■ What you should do ■
Only the lines from the one containing "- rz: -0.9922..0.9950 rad" through the final line below belong in the output, copied exactly and without pictures.

■ Data shown ■

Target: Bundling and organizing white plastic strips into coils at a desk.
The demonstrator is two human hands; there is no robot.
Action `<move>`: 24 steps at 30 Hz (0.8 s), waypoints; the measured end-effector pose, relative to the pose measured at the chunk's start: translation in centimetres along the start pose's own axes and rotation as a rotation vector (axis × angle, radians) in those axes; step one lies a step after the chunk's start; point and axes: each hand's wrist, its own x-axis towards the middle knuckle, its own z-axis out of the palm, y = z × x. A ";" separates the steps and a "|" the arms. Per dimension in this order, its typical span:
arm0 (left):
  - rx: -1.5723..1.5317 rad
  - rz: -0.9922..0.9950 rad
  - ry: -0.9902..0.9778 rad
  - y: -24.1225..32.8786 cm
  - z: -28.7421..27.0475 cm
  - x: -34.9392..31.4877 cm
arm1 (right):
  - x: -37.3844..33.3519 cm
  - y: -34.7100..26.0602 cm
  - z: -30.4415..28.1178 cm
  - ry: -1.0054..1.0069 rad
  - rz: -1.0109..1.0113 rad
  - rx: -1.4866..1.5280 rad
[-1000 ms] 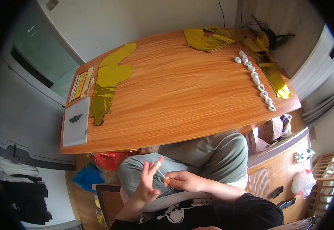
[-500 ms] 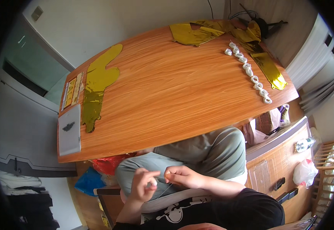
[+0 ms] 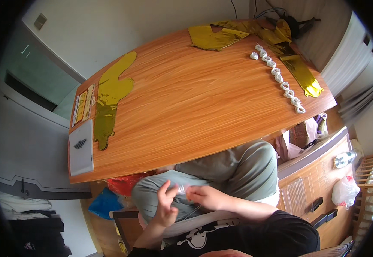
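Observation:
Above my crossed legs, both hands are held close together. My left hand has its thumb and fingers spread apart, with some fingers smeared by motion. Just beyond its fingertips is a blurred bit of white string; whether it loops round a left finger is unclear. My right hand is closed in a pinch at that string, and a thin strand hangs below it. On the wooden table, a row of small white string coils runs along the right side. One more coil lies beside the row.
Flat gold foil balloons lie at the table's left, its far edge and its right corner. A grey-white packet rests at the left corner. Right of my legs are a plastic bottle and a white bag.
My left hand has turned, its fingers spreading wider and its thumb lowering. White string now shows between the two hands. My right hand stays pinched nearly in place. The view has shifted slightly.

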 end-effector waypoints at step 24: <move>-0.241 -0.513 -0.567 -1.8 -3.7 -0.9 | 0.2 -0.1 -0.5 0.061 -0.046 -0.123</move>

■ Exercise answer ■
  - rz: -0.9922..0.9950 rad
  - ry: -0.9902..0.9778 rad
  - y: -24.1225..32.8786 cm
  - z: -28.7421..27.0475 cm
  - x: -34.9392..31.4877 cm
arm1 (right):
  - x: -37.3844..33.3519 cm
  - y: -34.7100..26.0602 cm
  - z: -30.4415..28.1178 cm
  - ry: -1.0054..1.0069 rad
  - rz: -1.0109..1.0113 rad
  - rx: -1.4866..1.5280 rad
[-1000 ms] 
[-500 ms] 
[+0 ms] 
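Observation:
Above my crossed legs, both hands are held close together. My left hand has its thumb and fingers spread apart, with some fingers smeared by motion. Just beyond its fingertips is a blurred bit of white string; whether it loops round a left finger is unclear. My right hand is closed in a pinch at that string, and a thin strand hangs below it. On the wooden table, a row of small white string coils runs along the right side. One more coil lies beside the row.
Flat gold foil balloons lie at the table's left, its far edge and its right corner. A grey-white packet rests at the left corner. Right of my legs are a plastic bottle and a white bag.
My left hand has turned, its fingers spreading wider and its thumb lowering. White string now shows between the two hands. My right hand stays pinched nearly in place. The view has shifted slightly.
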
 end-effector waypoints at step 24: <move>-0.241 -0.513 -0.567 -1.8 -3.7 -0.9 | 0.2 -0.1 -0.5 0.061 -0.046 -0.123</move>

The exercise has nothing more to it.